Maarif okullarında ‘yapay zeka’ müfredatı hayata geçiriliyor
Uluslararası okullar ağı bakımından dünyada ilk beşte yer alan Türkiye Maarif Vakfı (TMV), ‘yapay zeka’ alanında hazırlığını yürüttüğü yeni müfredatını 2024-2025 eğitim öğretim döneminde pilot okullarda uygulamaya başlayacak.
Türkiye Maarif Vakfı Başkanı Birol Akgün, kuruluşunun
üzerinden 8 yıl geçen Maarif Vakfının yeni dönem çalışmalarını anlattı.
Türkiye Maarif Vakfının 17 Haziran 2016'da TBMM tarafından
kabul edilen kanunla, yurt dışında anaokulundan üniversiteye kadar her düzeyde
eğitim yapmak üzere kurulduğunu aktaran Akgün, geçen süre içerisinde Türkiye'yi
yurt dışında hakkıyla temsil edebilecek kalıcı, sürdürülebilir ve kaliteli
eğitim veren bir uluslararası eğitim markası olmak için çalıştıklarını söyledi.
Vakfın, faaliyetlerini iki kanaldan sürdürdüğünü belirten
Akgün, ilk olarak FETÖ iltisaklı okulların Türkiye Maarif Vakfına devrini
gerçekleştirdiklerini, bir taraftan da Türkiye'nin dış politika ve stratejik
hedefleri doğrultusunda kendi okullarını açtıklarını vurguladı.
"21 ÜLKEDE,
FETÖ'DEN 230 OKULU DEVRALDIK"
Kuruluşlarından itibaren FETÖ iltisaklı okulların devri
konusunda Dışişleri Bakanlığı ile yoğun bir çalışma içine girdiklerini belirten
Akgün, şöyle devam etti:
"Vakıf olarak 21 ülkede, FETÖ'den 230 okulu devraldık.

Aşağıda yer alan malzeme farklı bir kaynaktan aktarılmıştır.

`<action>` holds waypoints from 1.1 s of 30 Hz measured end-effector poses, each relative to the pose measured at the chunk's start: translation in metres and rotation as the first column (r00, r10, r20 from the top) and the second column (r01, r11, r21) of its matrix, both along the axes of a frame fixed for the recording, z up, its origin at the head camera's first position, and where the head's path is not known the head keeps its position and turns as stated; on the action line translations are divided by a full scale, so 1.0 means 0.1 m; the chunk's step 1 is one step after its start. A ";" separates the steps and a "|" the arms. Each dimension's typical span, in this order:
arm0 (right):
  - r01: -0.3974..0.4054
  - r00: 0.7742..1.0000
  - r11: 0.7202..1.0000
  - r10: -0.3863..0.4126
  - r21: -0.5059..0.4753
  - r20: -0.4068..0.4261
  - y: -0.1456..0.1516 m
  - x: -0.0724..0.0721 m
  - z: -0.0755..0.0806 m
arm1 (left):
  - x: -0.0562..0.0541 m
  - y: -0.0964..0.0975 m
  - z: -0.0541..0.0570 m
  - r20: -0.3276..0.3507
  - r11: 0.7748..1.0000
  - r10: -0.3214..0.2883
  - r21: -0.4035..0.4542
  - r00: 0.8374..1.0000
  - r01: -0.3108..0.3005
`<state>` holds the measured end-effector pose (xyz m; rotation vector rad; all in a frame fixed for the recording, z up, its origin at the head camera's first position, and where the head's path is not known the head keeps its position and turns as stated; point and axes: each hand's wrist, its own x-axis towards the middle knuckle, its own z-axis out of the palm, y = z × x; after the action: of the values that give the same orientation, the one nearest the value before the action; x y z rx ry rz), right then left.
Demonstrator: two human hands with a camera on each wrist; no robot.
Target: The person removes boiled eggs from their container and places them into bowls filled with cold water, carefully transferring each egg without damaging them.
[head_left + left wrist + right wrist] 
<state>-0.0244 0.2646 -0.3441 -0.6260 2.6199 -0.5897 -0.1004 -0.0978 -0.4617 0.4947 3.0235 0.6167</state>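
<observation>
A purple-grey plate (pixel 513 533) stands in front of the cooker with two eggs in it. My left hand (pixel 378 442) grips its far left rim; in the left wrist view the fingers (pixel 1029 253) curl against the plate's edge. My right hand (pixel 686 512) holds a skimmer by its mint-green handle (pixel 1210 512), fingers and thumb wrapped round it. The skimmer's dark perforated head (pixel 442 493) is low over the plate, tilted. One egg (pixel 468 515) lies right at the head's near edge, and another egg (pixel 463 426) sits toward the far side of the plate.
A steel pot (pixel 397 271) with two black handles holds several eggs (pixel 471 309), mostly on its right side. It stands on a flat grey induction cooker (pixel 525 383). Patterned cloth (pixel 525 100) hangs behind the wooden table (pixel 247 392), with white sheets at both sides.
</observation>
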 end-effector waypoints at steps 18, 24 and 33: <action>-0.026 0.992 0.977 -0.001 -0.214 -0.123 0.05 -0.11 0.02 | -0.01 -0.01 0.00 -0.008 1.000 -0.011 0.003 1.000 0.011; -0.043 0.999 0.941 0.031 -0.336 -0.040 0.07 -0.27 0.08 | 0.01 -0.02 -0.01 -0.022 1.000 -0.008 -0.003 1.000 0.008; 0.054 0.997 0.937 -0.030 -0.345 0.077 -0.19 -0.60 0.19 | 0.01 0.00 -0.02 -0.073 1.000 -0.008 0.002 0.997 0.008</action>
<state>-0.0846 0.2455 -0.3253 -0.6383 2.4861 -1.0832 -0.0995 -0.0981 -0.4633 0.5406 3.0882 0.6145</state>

Açmış olduğumuz okullarda yakaladığımız eğitim başarılarıyla beraber artık yurt
dışında 'Türk okulları' denildiğinde Türkiye Maarif Vakfının okulları
anlaşılıyor. Buralarda Türk bayrağı asılıdır, Türkiye'yi temsil eder ve
büyükelçiliklerimiz dahil olmak üzere her türlü milli bayram kutlamalarında ve
temsillerde Türkiye Maarif Vakfı okulları resmi mekanlar olarak kullanılır.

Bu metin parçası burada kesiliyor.